Les changements climatiques auront peu d’effet sur la production éolienne

MONTRÉAL — Les changements climatiques ne devraient pas rendre l’énergie éolienne plus difficile à produire dans les prochaines décennies, selon une étude conjointe de Nergica, Ouranos et d’Hydro-Québec.

L’étude, dévoilée mercredi, arrive à la conclusion que l’effet des changements climatiques sur les vents et le givre, deux conditions météorologiques qui jouent sur la production de l’énergie éolienne, ne sera pas significatif sur l’horizon 2031-2060 en Amérique du Nord.

Cette conclusion est une excellente nouvelle, commente la chargée de projet de Nergica, Marilys Clément. «Au Canada, nous, ce qu’on a besoin de savoir, c’est si nos éoliennes en climat froid vont continuer d’être performantes. (…) L’information qu’on vient de fournir, c’est que les éoliennes sont une valeur sûre.»

L’étude apporte ainsi de l’eau au moulin aux élus et aux promoteurs qui veulent miser sur cette filière, ajoute-t-elle. «C’est des informations essentielles à la planification de la transition énergétique.»

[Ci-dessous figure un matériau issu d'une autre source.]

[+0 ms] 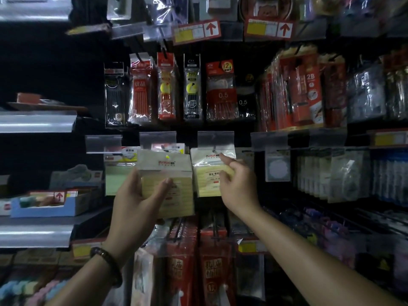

Le Québec produit près de 4000 mégawatts (MW) d’énergie éolienne. Le ministre de l’Économie et de l’Énergie, Pierre Fitzgibbon, souhaite que cette production soit quadruplée d’ici 2040. «Ça, c’est le minimum», a-t-il dit lors d’une allocution devant la Chambre de commerce du Montréal métropolitain, vendredi. 

L’humanité devra réduire significativement sa consommation d’énergie fossile pour limiter le réchauffement à 1,5 degré Celsius par rapport aux niveaux préindustriels, selon le Groupe d’experts intergouvernemental sur l’évolution du climat (GIEC) de l’ONU.

Au même moment, la consommation d’électricité est appelée à augmenter dans les prochaines décennies dans un contexte de transition énergétique. Au Canada, la Régie de l’énergie du Canada prévoit une progression de 47 % entre 2021 et 2050. 

Au Québec, Hydro-Québec estime qui lui faudra 100 térawattheures pour décarboner l’économie d’ici 2050. Ce chiffre pourrait même être plus élevé, a laissé entendre M. Fitzgibbon, récemment. 

Vents et givre

L’étude a porté sur deux variables: le vent et le givre. Au sujet du vent, les changements climatiques ne devraient pas avoir un effet significatif sur la production éolienne, croit la responsable scientifique d’Ouranos, Hélène Côté. 

«Le vent résulte d’une compétition entre plusieurs mécanismes, qui ne sont pas touchés de la même manière par les changements climatiques, explique-t-elle. Le bilan net de ça, ce sont des changements qui, pour l’instant, dans l’état actuel de la mobilisation climatique, sont négligeables.»

Il ne faut pas extrapoler ces conclusions pour l’Amérique du Nord à l’ensemble de la planète. Il est possible que les hypothèses soient différentes pour d’autres régions du monde, nuance Mme Côté. «Je n’irais pas là. Le comportement peut être différent au-dessus des océans, puis au-dessus des continents.»

Le givre, pour sa part, est déjà un enjeu de taille pour l’industrie éolienne, souligne Mme Clément. «Quand le givre va s’accumuler sur une éolienne, l’éolienne va performer moins. Pour un même vent, sa production va être inférieure. Il y a certaines éoliennes qui vont tourner plus lentement quand il va avoir du givre. Ça peut aller jusqu’à un arrêt complet, donc aucune production.»

Les périodes de givre peuvent aussi entraîner des bris et elles compliquent l’entretien des éoliennes, ajoute-t-elle.

Le givre entraînerait des pertes économiques annuelles estimées à 113 millions $ pour les producteurs éoliens au Canada, selon des données publiées en 2017 par Ressources naturelles Canada. «C’est une estimation parce que les promoteurs privés ne partagent pas la valeur des pertes énergétiques dues au givre», nuance Mme Clément.

L’étude anticipe des changements régionaux par rapport à la saison de givre, mais ceux-ci ne devraient pas avoir d’impacts significatifs sur la production éolienne. 

«Dans nos résultats, on n’a eu aucun changement significatif de givre dans les endroits où les parcs éoliens sont installés, donc plus au sud du Canada. On remarque une augmentation de la durée de la présence de givre dans le Grand Nord, en haut du cercle polaire. Puis on remarque qu’il va y avoir des saisons plus courtes à certains endroits près des océans, près de la baie d’Hudson.»